‘Green’ spaces may worsen global warming
Turfgrass management can create more greenhouse gas than plants remove from atmosphere, study finds.
NOTE TO EDITORS: The original version of this story, posted Jan. 19, has been updated here to reflect the correction of a spreadsheet error in the scientific paper regarding carbon dioxide emissions during lawn maintenance.
Dispelling the notion that urban “green” spaces help counteract greenhouse gas emissions, new research has found – in Southern California at least – that total emissions might be lower if lawns did not exist.
Turfgrass lawns help remove carbon dioxide from the atmosphere through photosynthesis and store it as organic carbon in soil, making them important “carbon sinks.” However, greenhouse gas emissions from fertilizer production, mowing, leaf blowing and other lawn management practices are similar to or greater than the amount of carbon stored by ornamental grass in parks, a UC Irvine study shows. These emissions include nitrous oxide released from soil after fertilization. Nitrous oxide is a greenhouse gas that’s 300 times more powerful than carbon dioxide, the Earth’s most problematic climate warmer.
“Lawns look great – they’re nice and green and healthy, and they’re photosynthesizing a lot of organic carbon. But the carbon-storing benefits of lawns can be counteracted by greenhouse gas emissions,” says Amy Townsend-Small, Earth system science postdoctoral researcher and lead author of the study, forthcoming in the journal Geophysical Research Letters.
The research results are important to greenhouse gas legislation being negotiated. “We need this kind of carbon accounting to help reduce global warming,” Townsend-Small says. “The current trend is to count the carbon sinks and forget about the greenhouse gas emissions, but it clearly isn’t enough.”
Turfgrass is increasingly widespread in urban areas and covers 1.9 percent of land in the continental U.S., making it the most common irrigated crop.
In the study, Townsend-Small and colleague Claudia Czimczik analyzed grass in four parks near Irvine, Calif. Each park contained two types of turf: ornamental lawns (picnic areas) that are largely undisturbed, and athletic fields (soccer and baseball) that are trampled and replanted and aerated frequently.
The researchers evaluated soil samples over time to ascertain carbon storage, or sequestration, and they determined nitrous oxide emissions by sampling air above the turf. Then they calculated carbon dioxide emissions resulting from fuel consumption, irrigation and fertilizer production using information about lawn upkeep from park officials and contractors.
The study showed that nitrous oxide emissions from lawns were comparable to those found in agricultural farms, which are among the largest emitters of nitrous oxide globally.

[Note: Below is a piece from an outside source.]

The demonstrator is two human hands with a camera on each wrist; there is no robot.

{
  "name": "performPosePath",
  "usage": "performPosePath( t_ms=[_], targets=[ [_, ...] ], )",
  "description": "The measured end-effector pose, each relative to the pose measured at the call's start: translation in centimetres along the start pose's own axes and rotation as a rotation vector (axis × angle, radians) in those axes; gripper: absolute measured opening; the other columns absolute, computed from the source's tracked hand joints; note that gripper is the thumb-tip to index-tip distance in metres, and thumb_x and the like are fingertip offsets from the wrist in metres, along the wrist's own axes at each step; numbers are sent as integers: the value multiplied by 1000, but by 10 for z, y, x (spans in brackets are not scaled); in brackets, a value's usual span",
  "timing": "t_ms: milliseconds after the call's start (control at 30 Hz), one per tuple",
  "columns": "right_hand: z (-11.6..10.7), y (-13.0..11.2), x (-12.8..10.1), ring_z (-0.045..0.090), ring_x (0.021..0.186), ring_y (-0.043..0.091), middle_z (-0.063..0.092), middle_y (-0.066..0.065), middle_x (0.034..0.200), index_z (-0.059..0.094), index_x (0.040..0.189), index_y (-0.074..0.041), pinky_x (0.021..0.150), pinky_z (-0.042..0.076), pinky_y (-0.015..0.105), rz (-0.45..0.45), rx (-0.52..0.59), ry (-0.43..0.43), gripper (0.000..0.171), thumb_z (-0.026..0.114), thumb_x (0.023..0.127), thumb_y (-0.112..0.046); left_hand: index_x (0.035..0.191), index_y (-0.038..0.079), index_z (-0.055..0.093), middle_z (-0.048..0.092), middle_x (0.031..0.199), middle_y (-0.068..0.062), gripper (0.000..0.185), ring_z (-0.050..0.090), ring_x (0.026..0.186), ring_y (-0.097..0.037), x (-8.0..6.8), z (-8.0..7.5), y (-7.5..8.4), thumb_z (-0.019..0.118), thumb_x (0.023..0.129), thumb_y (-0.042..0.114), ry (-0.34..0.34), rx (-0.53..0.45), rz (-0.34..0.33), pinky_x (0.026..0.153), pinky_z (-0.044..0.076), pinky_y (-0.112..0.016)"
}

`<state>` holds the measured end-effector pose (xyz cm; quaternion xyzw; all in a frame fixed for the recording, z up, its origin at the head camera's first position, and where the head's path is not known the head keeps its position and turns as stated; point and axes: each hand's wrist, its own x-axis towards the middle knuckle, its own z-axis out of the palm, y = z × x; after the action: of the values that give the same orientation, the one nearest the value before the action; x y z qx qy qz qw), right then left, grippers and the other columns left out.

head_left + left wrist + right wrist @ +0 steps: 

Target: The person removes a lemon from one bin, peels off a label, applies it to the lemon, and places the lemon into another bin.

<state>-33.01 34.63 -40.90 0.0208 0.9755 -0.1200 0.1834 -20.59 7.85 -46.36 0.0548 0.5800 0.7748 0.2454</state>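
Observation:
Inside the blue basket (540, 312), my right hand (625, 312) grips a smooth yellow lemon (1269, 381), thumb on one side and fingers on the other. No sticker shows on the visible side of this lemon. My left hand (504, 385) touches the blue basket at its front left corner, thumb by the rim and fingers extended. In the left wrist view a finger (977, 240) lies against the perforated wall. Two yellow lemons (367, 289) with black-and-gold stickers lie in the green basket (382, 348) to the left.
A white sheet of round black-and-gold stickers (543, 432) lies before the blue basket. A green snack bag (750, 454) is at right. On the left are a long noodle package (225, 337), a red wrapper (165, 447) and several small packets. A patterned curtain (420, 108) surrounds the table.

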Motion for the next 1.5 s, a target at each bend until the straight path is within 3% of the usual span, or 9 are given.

In ornamental lawns, nitrous oxide emissions from fertilization offset just 10 percent to 30 percent of carbon sequestration. But fossil fuel consumption for management, the researchers calculated, released almost as much or more carbon dioxide than the plots could take up, depending on management intensity. Athletic fields fared even worse, because – due to soil disruption by tilling and resodding – they didn’t trap nearly as much carbon as ornamental grass but required the same emissions-producing care.
“It’s unlikely for these lawns to act as net greenhouse gas sinks because too much energy is used to maintain them,” Townsend-Small says.
Previous studies have documented lawns storing carbon, but this research was the first to compare carbon sequestration to nitrous oxide and carbon dioxide emissions from lawn grooming practices.
The UCI study was supported by the Kearney Foundation of Soil Science and the U.S. Department of Agriculture.